#### [About this task]
The listing must be reproduced in full, exactly as it stands.

#### [Information supplied]

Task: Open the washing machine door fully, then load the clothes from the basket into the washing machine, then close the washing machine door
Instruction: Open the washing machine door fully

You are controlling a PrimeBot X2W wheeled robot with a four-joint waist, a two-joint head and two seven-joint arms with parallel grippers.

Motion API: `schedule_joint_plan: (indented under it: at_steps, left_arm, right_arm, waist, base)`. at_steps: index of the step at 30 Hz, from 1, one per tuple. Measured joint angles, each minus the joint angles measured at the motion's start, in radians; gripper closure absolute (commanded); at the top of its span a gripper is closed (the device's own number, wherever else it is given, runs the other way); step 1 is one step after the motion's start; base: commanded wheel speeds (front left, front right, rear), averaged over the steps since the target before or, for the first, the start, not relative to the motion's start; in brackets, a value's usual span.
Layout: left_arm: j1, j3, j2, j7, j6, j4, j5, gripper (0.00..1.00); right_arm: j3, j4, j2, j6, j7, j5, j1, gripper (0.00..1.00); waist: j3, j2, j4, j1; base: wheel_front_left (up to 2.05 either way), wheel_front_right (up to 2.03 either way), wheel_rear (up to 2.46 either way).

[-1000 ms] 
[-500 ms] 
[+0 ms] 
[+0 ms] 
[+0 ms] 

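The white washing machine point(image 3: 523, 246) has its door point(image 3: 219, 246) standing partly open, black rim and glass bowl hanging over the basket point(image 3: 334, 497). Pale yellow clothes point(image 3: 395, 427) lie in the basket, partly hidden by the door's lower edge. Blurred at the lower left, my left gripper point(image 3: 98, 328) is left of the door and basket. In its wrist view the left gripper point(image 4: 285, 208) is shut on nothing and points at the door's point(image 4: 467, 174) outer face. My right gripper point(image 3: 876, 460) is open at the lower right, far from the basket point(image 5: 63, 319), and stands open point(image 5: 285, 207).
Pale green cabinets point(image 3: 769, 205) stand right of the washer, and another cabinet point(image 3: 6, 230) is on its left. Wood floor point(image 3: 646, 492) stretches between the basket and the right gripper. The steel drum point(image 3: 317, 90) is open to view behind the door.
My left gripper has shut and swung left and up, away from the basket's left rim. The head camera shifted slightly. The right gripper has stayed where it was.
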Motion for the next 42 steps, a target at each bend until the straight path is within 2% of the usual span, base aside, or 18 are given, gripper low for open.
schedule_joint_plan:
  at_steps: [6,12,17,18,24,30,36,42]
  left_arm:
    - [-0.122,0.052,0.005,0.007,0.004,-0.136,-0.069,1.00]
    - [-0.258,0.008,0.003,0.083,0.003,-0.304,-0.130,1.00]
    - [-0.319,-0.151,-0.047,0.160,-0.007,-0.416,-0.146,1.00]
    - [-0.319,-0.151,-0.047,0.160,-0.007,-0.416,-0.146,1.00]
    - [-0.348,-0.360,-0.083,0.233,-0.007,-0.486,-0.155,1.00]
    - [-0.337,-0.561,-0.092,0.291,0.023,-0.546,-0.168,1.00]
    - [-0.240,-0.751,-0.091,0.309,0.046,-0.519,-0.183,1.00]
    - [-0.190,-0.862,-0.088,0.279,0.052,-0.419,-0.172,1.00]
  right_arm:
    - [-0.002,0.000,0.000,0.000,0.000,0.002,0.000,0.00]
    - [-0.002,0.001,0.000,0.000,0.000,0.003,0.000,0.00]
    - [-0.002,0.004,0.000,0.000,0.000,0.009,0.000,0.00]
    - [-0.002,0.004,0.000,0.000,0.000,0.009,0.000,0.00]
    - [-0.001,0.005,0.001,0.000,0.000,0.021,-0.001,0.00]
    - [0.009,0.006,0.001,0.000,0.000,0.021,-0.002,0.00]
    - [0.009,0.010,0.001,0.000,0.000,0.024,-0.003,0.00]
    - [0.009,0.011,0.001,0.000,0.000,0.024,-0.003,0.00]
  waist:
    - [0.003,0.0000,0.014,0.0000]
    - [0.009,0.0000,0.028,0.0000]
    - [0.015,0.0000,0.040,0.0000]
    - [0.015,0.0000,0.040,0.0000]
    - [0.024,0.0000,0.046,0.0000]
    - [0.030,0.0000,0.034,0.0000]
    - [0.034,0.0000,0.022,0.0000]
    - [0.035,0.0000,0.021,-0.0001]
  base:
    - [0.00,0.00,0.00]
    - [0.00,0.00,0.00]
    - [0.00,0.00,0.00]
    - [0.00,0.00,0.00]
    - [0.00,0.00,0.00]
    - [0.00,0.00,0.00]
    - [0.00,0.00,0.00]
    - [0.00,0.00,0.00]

#### [Response to the exercise]
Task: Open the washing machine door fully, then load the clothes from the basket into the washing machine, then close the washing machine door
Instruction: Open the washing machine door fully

You are controlling a PrimeBot X2W wheeled robot with a four-joint waist, a two-joint head and two seven-joint arms with parallel grippers.

Motion API: `schedule_joint_plan: (indented under it: at_steps, left_arm, right_arm, waist, base)`. at_steps: index of the step at 30 Hz, from 1, one per tuple. Measured joint angles, each minus the joint angles measured at the motion's start, in radians; gripper closure absolute (commanded); at the top of its span a gripper is closed (the device's own number, wherever else it is given, runs the other way); step 1 is one step after the motion's start; base: commanded wheel speeds (front left, front right, rear), averaged over the steps since the target before or, for the first, the start, not relative to the motion's start; in brackets, a value's usual span.
Layout: left_arm: j1, j3, j2, j7, j6, j4, j5, gripper (0.00..1.00); right_arm: j3, j4, j2, j6, j7, j5, j1, gripper (0.00..1.00); waist: j3, j2, j4, j1; base: wheel_front_left (up to 2.05 either way), wheel_front_right (up to 2.03 either way), wheel_rear (up to 2.46 either way).

[-1000 ms] 
[-500 ms] 
[+0 ms] 
[+0 ms] 
[+0 ms] 

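The white washing machine point(image 3: 523, 246) has its door point(image 3: 219, 246) standing partly open, black rim and glass bowl hanging over the basket point(image 3: 334, 497). Pale yellow clothes point(image 3: 395, 427) lie in the basket, partly hidden by the door's lower edge. Blurred at the lower left, my left gripper point(image 3: 98, 328) is left of the door and basket. In its wrist view the left gripper point(image 4: 285, 208) is shut on nothing and points at the door's point(image 4: 467, 174) outer face. My right gripper point(image 3: 876, 460) is open at the lower right, far from the basket point(image 5: 63, 319), and stands open point(image 5: 285, 207).
Pale green cabinets point(image 3: 769, 205) stand right of the washer, and another cabinet point(image 3: 6, 230) is on its left. Wood floor point(image 3: 646, 492) stretches between the basket and the right gripper. The steel drum point(image 3: 317, 90) is open to view behind the door.
My left gripper has shut and swung left and up, away from the basket's left rim. The head camera shifted slightly. The right gripper has stayed where it was.
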Motion for the next 42 steps, a target at each bend until the straight path is within 2% of the usual span, base aside, or 18 are given, gripper low for open.
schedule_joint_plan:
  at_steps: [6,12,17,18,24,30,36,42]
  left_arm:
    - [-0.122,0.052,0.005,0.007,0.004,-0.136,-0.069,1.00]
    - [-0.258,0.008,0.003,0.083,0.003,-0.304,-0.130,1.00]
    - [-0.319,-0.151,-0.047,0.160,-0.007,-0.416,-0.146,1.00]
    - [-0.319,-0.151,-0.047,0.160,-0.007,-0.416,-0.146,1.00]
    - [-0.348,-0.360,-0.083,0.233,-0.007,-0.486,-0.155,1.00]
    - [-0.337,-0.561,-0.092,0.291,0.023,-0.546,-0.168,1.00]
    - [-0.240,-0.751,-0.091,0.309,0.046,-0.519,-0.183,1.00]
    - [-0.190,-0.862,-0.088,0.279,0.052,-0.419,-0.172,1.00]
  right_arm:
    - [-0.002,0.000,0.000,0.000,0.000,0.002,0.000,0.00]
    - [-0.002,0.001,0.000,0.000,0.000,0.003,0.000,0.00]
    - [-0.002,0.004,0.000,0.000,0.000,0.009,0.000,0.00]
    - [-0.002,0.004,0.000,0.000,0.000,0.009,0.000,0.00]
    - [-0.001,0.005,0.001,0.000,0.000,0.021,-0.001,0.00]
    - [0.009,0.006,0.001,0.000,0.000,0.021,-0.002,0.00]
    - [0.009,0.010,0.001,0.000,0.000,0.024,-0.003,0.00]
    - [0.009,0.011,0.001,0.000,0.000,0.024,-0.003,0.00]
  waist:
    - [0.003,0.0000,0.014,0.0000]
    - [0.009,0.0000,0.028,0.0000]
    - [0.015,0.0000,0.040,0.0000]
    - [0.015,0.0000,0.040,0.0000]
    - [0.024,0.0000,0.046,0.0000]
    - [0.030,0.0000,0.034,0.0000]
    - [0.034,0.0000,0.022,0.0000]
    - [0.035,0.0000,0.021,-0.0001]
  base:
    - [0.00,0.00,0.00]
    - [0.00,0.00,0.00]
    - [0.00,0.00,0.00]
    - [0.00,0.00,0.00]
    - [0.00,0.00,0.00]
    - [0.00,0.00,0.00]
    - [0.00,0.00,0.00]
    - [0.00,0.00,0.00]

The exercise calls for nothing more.